In other words, the beta-rho map distance is correct for 12,900 yr ago, but the alpha-rho map distance correct for today.

Addendum A, July 6, 2012

The smaller bird at the lower right of the upper hemisphere, which contains Regulus at the center of its circular head, has R Leonis & omicron Leonis beneath its bill. The bird above it, whose legs show the ecliptic, has eta Leonis & HD87500 (Vmag = +6.37) at the upper ends of the viewer's rightward & leftward legs, resp. These four stars are nearly collinear on the Vulture Map, and, due to proper motion, much nearer collinearity at our own epoch than the epoch of the builders; but the relative distances more closely resemble those of the builders' epoch.

The hour angle of R & omicron Leonis, has changed grossly and should give a good date estimate: assuming that the birdslegs ecliptic is the ancient ecliptic, and including the modern estimate of the change in the angle of the ecliptic there, I find that these stars' map azimuth from modern celestial north, is

139.9 (measured on map) - 19.43 (local inclination of modern ecliptic to celestial coords) - 1.04 (approx. change in local ecliptic inclination to 12,900 BP) = 119.43deg

However, the actual epoch 2000.0, J2000 azimuth is 134.305deg, decreasing 0.00074 deg/yr.

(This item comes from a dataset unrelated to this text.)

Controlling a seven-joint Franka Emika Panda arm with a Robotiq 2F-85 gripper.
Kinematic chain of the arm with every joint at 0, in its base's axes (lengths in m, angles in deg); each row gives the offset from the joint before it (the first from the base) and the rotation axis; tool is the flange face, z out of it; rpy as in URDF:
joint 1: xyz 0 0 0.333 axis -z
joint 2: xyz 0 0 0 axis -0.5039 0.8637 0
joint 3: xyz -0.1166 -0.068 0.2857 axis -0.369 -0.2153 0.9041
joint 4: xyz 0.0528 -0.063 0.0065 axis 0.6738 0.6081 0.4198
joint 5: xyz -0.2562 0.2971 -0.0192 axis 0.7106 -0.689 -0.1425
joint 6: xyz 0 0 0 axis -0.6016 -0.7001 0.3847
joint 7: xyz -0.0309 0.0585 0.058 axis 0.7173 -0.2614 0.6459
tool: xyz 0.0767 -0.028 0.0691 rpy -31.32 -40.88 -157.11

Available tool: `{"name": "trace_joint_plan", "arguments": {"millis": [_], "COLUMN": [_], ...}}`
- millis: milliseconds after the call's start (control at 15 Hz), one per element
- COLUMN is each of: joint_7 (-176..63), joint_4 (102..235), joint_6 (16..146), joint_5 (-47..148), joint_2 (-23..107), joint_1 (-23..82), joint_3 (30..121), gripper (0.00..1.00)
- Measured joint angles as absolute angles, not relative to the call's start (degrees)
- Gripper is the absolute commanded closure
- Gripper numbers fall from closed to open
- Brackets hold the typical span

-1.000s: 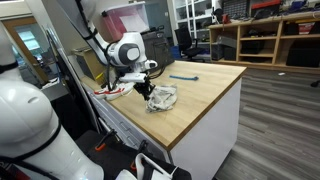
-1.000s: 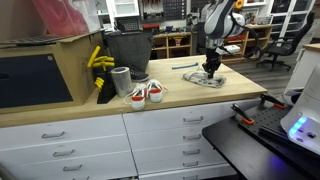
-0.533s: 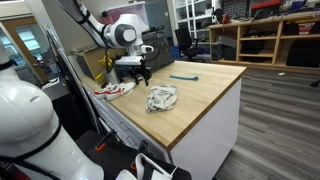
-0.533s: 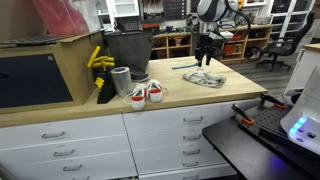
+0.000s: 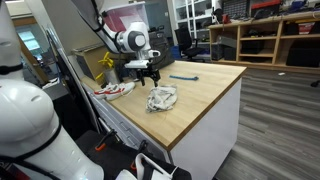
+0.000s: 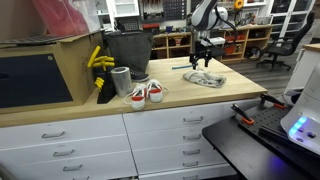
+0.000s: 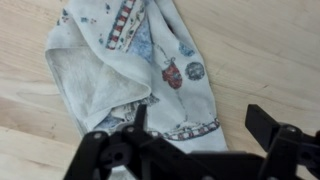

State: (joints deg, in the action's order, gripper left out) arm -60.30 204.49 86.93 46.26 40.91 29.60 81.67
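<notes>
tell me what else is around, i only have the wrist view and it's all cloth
observer: A pair of shoes lies off to one side of the cloth, well apart from it.
operator: is the gripper touching the cloth
observer: No. In both exterior views the gripper hangs above it with a clear gap.
operator: anything else nearby
observer: A slim blue tool lies flat on the same surface, apart from the cloth.
</notes>
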Motion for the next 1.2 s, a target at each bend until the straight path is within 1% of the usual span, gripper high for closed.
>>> {"name": "trace_joint_plan", "arguments": {"millis": [400,667,933,1200], "joint_7": [-58.4,-51.2,-40.4,-26.5], "joint_4": [196.8,194.1,193.1,193.1], "joint_6": [87.8,90.5,93.4,98.1], "joint_5": [46.2,45.7,45.9,47.7], "joint_2": [48.5,51.1,52.3,53.4], "joint_1": [29.8,29.1,25.6,20.1], "joint_3": [79.9,79.4,76.8,71.7], "gripper": [0.00,0.00,0.00,0.00]}}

The bent line between the legs of this Regulus bird, might signify, proximally, the slope of the modern ecliptic to the modern equator; and distally, the slope of the modern equator to the builders' equator.

Addendum B, July 6, 2012

The number encoded at the top of the Vulture Map, is (59-5)*(59-3)*(59-2) = 172,368. The vulture is holding a disk, perhaps Luna; this many current sidereal months, equals 12,893.58 Julian yr (most scientists date the sudden Younger Dryas onset as 12,900 yr BP).

If this were exactly half the precession cycle, then the precession rate would be 50.25756"/Julian yr, exactly the precession rate of 1937.4AD (according to Newcomb's quadratic formula as cited by Clemence, 1946; using the current length of the sidereal month, the change in which is barely significant even at this precision). In other words: the large number on the Vulture Map, tells what length half-cycle of precession (in mean sidereal months) corresponds to our present precession rate, and so marks our present time with only 76 yr error. Let's seek even greater accuracy.

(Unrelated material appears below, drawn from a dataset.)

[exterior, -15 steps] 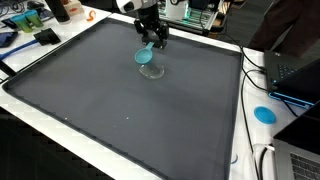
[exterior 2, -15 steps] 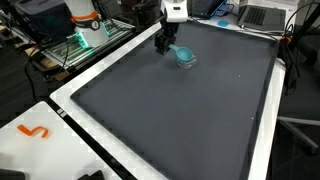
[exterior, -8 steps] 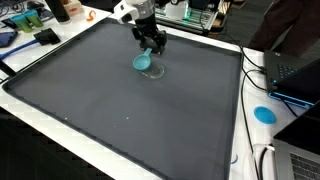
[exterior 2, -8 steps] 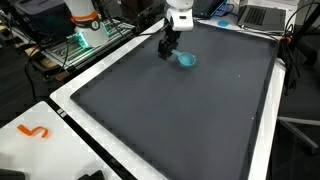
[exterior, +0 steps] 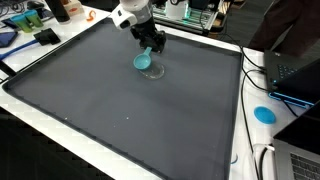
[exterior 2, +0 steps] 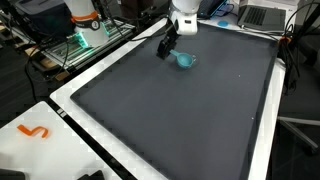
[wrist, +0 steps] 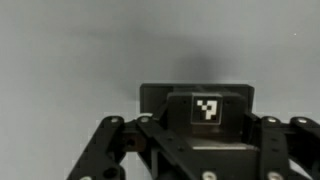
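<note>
The tool (exterior: 153,43) hangs low over the far part of a dark mat (exterior: 120,110), tilted rather than plumb, with its black fingers reaching down toward a small teal cup (exterior: 144,61). I cannot tell whether the jaws stand apart or together. In both exterior views they blur into one dark shape, and the wrist view shows only the tool's black body with a square black-and-white tag (wrist: 207,108) over bare grey mat. The cup lies on the mat just beside the fingertips, in an exterior view (exterior 2: 185,59) slightly off to their side, and whether the two touch is not clear. It looks like smooth moulded plastic, rounded and thin-walled (its open rim seems to lean rather than sit level), with a pale oval patch on the mat beneath it. The mat is matte and faintly speckled, which may help keep a light piece from sliding. It covers most of a white surface (exterior 2: 70,150). An orange squiggle (exterior 2: 35,131) lies on the bare margin, and a blue disc (exterior: 264,113) sits off the mat's edge near a laptop (exterior: 295,75).
</note>
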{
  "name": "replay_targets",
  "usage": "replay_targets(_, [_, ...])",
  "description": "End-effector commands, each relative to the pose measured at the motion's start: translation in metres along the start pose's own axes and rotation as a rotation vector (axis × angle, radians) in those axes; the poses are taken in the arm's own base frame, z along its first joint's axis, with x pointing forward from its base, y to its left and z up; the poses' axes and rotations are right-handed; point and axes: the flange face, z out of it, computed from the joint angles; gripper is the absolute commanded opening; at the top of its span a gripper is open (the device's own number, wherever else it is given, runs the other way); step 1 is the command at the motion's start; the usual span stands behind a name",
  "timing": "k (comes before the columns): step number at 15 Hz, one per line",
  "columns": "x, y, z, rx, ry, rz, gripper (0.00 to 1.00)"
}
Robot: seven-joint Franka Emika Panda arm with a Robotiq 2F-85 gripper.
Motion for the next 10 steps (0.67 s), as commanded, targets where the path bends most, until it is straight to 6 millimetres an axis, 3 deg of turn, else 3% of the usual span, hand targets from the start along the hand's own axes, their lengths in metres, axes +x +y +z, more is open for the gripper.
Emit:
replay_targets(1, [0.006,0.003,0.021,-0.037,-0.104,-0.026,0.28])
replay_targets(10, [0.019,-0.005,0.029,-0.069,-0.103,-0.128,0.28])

The foregoing, finds t such that a+b*t+c*t^2 = A, where the polynomial on the left is Newcomb's precession as cited by Clemence, and A is the precession rate needed for 1/2 cycle in 12,893.58 yr. Though it makes only a fraction of a year's difference, let's use henceforward, sidereal months of 12,900 yr ago, per Simon et al, Astronomy & Astrophysics 282:663+, 1994, sec. 3.4.a.1, p. 669. A more general function, of period 12,893.564 Julian yr = 2*pi/w, and mean A = w/2, is

A + B*sin(w*t+phi) + C*sin(2*(w*t+phi))

so set this = a+b*t+c*t^2 to second order at t=0; the three equations may be solved by row elimination for B*sin(phi) & C*sin(2*phi), then for cot(phi) by a double-angle identity and quadratic equation. Van Flandern (op. cit., p. 183) cites a +1.36"/cyr correction to Newcomb's precession, from a study by Martin & Van Flandern; and corrections from +1.08" to +1.38"/cyr, from various studies by Fricke. DeSitter & Brouwer, Bulletin of the Astronomical Institutes of the Netherlands 8:213+, 1938, have updated Newcomb's quadratic formula, retaining 1850.0AD as the reference year (they use tropical years, so, to follow Clemence, I converted their coefficients to Julian years). Their zeroth order term exceeds Newcomb's by an amount, 1.171"/cyr, consistent with Fricke's estimates. Andoyer's definition of precession (used by deSitter & Brouwer) differs from Newcomb's by only 0.001"/cyr/cyr (Leiske et al, A&A 58:1+, 1977); I'll disregard this discrepancy because the uncertainty in deSitter & Brouwer's leading term is 0.10"/cyr, and the Andoyer definition is more fundamental physically. The result is that the node is at 1884.6AD. The amplitude of the second harmonic is 10.0% that of the first, and is opposite in sign.

The node would be at 2013.0AD, if the zeroth order term of deSitter & Brouwer's general precession, were 2.869"/cyr smaller (the relationship is very linear in this range). Here the amplitude of the second harmonic would be -12.0% that of the first. Curiously, this alteration of the general precession, equals the pole shift that has occurred since the Giza pyramids, approx. sqrt((340"*sin(60))^2+75"^2), divided by twice the Mayan Long Count (51.2526*2 centuries), i.e. 2.964 +/- 0.082" / Julian cyr, using Petrie's error bar.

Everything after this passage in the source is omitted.